**Task to complete:**
In the records below, find the line with "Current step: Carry" and repeat exactly every line from it through the line with "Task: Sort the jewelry". Pictures stay out.

[Source data]

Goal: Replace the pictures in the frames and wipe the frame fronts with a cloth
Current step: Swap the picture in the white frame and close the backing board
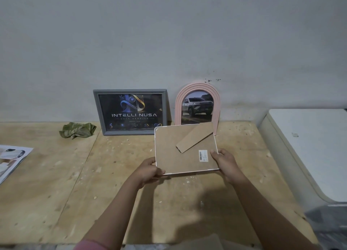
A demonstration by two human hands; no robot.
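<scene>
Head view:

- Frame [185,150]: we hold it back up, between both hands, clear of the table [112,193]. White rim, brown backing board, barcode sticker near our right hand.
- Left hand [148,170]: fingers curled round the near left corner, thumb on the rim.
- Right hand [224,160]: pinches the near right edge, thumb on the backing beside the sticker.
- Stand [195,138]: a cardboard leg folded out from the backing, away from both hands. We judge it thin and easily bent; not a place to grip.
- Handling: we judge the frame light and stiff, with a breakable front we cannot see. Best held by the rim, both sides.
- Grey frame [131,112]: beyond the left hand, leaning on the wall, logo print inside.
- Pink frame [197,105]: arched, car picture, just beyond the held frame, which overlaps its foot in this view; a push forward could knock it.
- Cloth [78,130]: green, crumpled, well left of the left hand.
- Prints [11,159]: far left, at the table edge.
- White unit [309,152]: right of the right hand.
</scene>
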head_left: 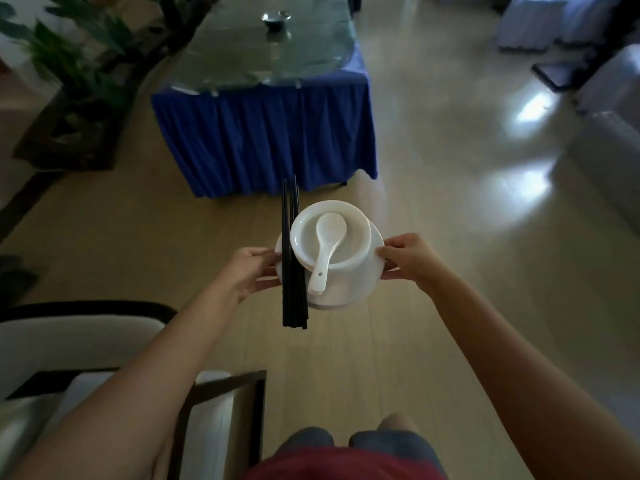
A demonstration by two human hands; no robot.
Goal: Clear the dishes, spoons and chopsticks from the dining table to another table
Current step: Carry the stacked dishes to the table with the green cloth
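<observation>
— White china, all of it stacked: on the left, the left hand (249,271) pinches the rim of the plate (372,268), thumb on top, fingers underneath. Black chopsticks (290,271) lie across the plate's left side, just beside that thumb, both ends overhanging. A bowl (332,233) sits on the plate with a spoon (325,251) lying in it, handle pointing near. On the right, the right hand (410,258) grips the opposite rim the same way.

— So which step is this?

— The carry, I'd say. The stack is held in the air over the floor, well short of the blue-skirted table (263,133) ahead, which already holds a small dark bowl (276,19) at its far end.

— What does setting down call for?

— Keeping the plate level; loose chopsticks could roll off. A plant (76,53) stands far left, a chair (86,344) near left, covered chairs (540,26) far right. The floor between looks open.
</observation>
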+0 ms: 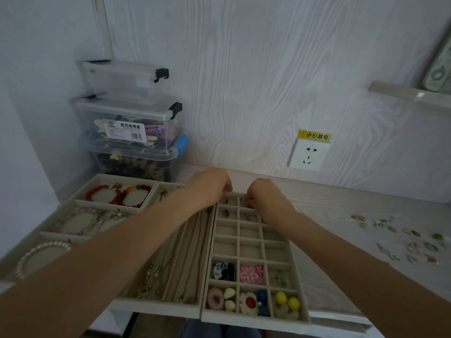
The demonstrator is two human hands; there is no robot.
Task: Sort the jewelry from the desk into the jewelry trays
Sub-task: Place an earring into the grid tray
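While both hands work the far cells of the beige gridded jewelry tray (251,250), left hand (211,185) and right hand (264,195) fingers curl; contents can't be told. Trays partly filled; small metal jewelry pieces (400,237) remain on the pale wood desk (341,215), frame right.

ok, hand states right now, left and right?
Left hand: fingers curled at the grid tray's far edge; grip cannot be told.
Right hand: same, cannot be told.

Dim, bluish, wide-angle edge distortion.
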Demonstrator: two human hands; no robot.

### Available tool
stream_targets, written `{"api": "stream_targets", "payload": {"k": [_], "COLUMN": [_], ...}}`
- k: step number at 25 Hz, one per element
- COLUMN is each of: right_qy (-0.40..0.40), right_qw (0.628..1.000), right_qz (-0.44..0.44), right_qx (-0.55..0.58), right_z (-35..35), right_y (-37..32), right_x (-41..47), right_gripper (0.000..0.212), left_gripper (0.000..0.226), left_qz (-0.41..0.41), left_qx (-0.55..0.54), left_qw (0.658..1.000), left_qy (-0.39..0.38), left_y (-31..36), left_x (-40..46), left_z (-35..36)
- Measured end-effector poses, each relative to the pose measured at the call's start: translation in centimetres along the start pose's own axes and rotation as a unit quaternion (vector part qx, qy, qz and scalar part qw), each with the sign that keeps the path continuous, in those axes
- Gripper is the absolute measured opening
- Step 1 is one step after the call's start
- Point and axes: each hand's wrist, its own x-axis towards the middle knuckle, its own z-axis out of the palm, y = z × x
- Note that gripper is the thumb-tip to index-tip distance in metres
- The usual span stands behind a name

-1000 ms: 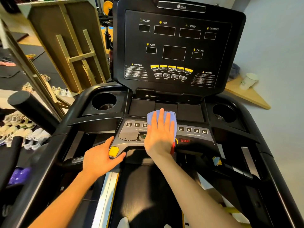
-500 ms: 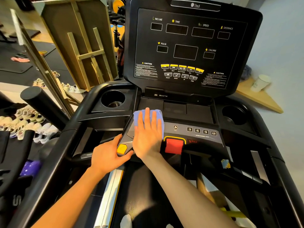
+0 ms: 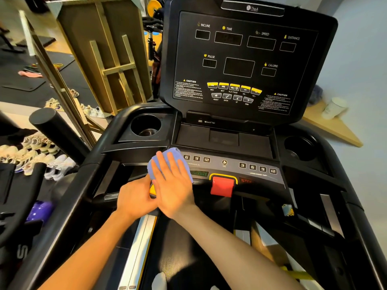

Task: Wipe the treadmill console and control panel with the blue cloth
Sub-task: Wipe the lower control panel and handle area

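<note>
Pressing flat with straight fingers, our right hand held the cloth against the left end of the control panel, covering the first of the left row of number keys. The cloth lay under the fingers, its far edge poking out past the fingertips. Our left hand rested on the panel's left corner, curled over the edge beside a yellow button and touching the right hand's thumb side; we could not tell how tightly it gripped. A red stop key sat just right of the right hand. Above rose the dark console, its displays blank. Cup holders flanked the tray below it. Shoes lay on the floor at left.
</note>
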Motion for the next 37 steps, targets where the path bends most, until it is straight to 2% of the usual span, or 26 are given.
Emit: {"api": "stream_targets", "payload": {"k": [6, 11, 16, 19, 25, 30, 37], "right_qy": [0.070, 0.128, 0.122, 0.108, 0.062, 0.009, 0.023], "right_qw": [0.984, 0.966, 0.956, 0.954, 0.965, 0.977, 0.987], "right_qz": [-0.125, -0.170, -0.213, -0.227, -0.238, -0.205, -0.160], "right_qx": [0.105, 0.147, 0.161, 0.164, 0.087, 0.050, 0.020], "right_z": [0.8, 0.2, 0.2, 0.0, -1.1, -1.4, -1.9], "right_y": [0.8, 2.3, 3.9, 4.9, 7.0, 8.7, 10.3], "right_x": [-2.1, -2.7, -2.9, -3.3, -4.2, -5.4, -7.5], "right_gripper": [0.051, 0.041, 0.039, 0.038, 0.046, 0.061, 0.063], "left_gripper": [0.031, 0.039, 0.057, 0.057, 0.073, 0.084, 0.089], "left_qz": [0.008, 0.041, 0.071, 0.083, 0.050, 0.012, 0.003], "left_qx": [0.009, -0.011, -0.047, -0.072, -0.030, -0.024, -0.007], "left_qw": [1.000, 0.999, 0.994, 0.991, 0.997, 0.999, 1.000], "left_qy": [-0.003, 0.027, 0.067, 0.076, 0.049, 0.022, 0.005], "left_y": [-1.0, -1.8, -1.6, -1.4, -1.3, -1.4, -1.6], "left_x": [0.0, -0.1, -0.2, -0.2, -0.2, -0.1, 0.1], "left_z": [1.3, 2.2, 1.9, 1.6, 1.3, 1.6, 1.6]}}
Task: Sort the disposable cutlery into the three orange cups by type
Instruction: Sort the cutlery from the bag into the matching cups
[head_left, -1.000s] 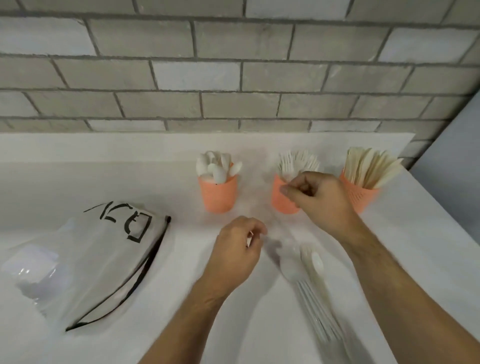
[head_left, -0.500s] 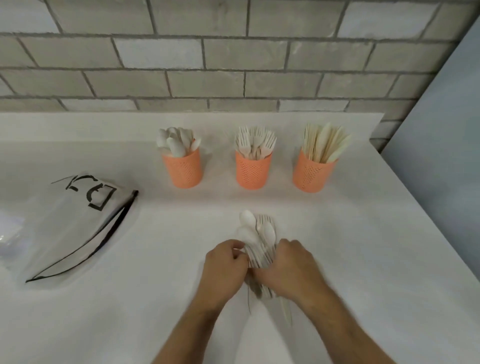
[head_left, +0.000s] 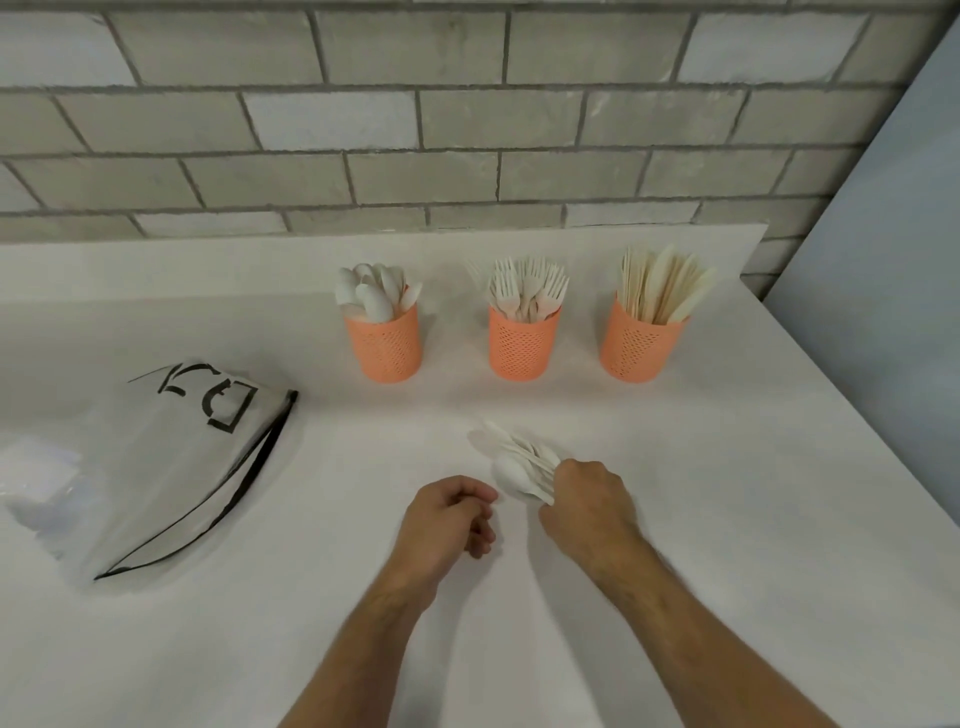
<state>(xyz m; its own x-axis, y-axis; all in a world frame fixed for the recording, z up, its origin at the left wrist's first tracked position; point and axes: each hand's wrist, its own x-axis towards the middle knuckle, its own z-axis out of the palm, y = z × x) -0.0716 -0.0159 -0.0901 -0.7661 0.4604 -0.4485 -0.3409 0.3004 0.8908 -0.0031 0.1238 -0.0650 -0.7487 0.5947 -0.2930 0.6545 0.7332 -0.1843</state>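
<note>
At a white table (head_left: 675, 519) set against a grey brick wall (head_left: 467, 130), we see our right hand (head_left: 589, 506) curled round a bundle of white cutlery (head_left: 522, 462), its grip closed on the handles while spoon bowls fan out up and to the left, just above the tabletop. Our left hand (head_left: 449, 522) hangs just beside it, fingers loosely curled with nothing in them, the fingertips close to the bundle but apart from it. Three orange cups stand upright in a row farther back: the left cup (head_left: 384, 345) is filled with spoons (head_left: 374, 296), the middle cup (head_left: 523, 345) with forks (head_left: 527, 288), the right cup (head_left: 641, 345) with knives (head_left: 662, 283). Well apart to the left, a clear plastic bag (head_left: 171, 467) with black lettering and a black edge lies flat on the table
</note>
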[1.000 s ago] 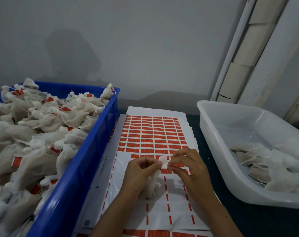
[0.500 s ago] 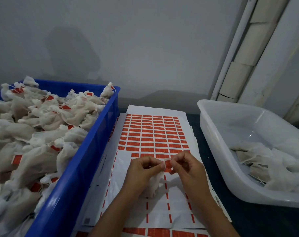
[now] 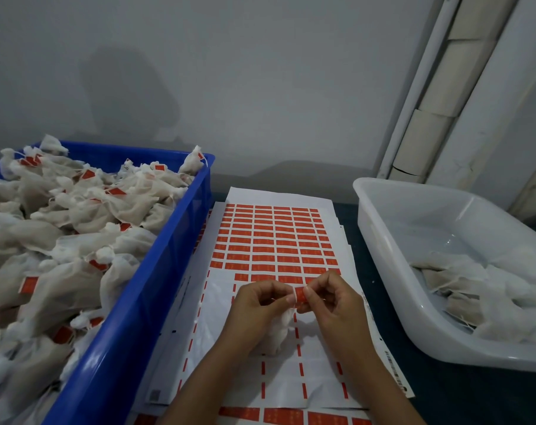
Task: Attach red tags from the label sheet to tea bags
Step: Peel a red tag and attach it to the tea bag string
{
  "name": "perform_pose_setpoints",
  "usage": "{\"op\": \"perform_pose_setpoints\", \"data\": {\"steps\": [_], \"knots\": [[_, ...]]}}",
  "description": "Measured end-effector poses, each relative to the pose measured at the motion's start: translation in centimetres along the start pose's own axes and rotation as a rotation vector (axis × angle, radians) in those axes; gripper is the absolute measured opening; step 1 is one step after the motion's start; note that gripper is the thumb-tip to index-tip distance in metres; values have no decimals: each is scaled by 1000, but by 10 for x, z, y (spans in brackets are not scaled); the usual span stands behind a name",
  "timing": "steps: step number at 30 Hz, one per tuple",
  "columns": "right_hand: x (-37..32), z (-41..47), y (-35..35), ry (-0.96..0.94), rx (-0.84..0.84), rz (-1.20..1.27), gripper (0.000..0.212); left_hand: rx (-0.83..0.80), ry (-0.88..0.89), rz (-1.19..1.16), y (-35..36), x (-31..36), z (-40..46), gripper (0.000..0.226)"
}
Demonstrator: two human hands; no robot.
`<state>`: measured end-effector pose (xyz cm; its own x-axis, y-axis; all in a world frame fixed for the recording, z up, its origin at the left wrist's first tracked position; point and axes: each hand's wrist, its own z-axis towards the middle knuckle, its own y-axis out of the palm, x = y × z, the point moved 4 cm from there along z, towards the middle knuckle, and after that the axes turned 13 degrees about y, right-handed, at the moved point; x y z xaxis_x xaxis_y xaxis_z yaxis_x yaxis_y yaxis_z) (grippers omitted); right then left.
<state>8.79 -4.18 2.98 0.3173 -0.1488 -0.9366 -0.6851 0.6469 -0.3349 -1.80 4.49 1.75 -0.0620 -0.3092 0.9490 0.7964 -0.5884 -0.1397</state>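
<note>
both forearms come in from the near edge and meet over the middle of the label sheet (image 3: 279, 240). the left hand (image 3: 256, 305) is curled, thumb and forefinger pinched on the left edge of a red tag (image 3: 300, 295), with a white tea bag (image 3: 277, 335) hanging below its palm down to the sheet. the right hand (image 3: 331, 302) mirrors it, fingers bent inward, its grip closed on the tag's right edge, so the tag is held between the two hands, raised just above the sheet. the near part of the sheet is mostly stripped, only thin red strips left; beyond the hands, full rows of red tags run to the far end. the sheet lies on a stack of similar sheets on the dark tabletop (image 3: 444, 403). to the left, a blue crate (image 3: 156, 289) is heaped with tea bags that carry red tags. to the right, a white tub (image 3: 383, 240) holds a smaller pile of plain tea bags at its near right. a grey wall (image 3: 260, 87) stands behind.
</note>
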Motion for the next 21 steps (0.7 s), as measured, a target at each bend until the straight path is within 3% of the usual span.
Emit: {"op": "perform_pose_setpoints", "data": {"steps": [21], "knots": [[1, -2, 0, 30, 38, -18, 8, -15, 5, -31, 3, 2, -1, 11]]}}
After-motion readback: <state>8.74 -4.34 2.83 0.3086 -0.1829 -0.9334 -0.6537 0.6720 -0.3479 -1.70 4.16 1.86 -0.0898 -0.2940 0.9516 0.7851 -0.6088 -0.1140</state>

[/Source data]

**Output for this exercise:**
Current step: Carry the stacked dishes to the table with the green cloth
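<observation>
— White china, all of it stacked: on the left, the left hand (249,271) pinches the rim of the plate (372,268), thumb on top, fingers underneath. Black chopsticks (290,271) lie across the plate's left side, just beside that thumb, both ends overhanging. A bowl (332,233) sits on the plate with a spoon (325,251) lying in it, handle pointing near. On the right, the right hand (410,258) grips the opposite rim the same way.

— So which step is this?

— The carry, I'd say. The stack is held in the air over the floor, well short of the blue-skirted table (263,133) ahead, which already holds a small dark bowl (276,19) at its far end.

— What does setting down call for?

— Keeping the plate level; loose chopsticks could roll off. A plant (76,53) stands far left, a chair (86,344) near left, covered chairs (540,26) far right. The floor between looks open.
</observation>
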+0 ms: 
The demonstrator is two human hands; there is no robot.
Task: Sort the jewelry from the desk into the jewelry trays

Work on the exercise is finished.